Despite being a regular fixture on Sky Sports for over a decade, Neville admits he has never totally shaken off his own awkwardness in front of the camera. Each episode of Stick to Football begins behind the scenes, rather than with a traditional intro. “The reason we start the program the way we do is because I can’t host, I can’t present. As soon as we get in there, we’re live, we’re recording. That it starts organically is actually to protect me because I can’t present properly.”

It’s an approach that Neville has taken from his high-profile gig at Sky Sports. When he joined the Super Sunday and Monday Night Football punditry teams in 2011, he was shocked at how little of the live output was scripted.

“We had a producer who wouldn’t let us rehearse or over plan. And that was really hard at the beginning for me because I was nervous, I was young, I was inexperienced. But after about three years, I got it. And we take that into The Overlap. We don’t over-prepare people when they come in because the best reactions are the ones that are instinctive and spontaneous.”

Neville “loves” his role with Sky and has warmed to the pressure of having to be “instinctively ready for conversation” to react to the big, unexpected moments in live football. But he believes the appeal of The Overlap is in part down to the fact that it can do things that TV can’t, giving more room for famous footballers to express their true selves.

“If you think about a live program, you might have four minutes at half-time for three of you to speak. You might have seven or eight minutes for interviews with players and managers. You’re always restricted by time.” The more leisurely Stick to Football, by contrast, is more “like a dressing room conversation,” unfolding over 90 minutes. For Neville and friends, that means showing viewers, “We’re not that person you saw on telly as a football player.”

Neville has big ambitions for where to take The Overlap from here, including to America, and into a variety of new long- and short-form formats across social platforms. As well as becoming a significant brand in its own right, it is fielding a growing number of advertiser approaches. Its main partner, Sky Bet, has been on board since launch and recently renewed its deal until 2026.

The channel’s name, a play on Neville’s role as an overlapping full-back, also speaks to its ambitions to branch into worlds beyond football. Along with the aforementioned Swift, Barack Obama, Tom Cruise and Conor McGregor rank among Neville’s dream list of guests.

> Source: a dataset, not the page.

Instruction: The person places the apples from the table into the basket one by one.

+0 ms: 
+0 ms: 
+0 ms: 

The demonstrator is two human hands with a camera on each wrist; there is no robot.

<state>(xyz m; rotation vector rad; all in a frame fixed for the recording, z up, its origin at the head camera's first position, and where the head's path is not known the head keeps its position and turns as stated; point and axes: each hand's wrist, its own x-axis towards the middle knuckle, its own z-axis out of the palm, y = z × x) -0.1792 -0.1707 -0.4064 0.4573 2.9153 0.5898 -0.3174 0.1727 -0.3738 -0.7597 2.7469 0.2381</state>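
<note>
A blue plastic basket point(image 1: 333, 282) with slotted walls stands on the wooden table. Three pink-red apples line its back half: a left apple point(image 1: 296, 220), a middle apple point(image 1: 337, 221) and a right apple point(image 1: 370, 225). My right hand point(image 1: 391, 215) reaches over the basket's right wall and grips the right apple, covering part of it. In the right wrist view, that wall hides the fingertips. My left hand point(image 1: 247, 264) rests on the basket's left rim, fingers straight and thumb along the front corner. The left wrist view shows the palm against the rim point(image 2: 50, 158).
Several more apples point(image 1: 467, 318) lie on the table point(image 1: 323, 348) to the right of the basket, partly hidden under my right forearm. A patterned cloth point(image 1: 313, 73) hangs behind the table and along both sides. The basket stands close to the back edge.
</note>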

For now, he can content himself with the story so far and the milestone of hitting a million YouTube subscribers. How did it feel to hit that mark? “Well, it wasn’t quite like winning the Champions League,” Neville says with a grin.

It’s a reminder that, while he may not be a natural journalist or broadcaster, when it comes to talking football, few are more qualified. And in a world of amateurs, that makes all the difference.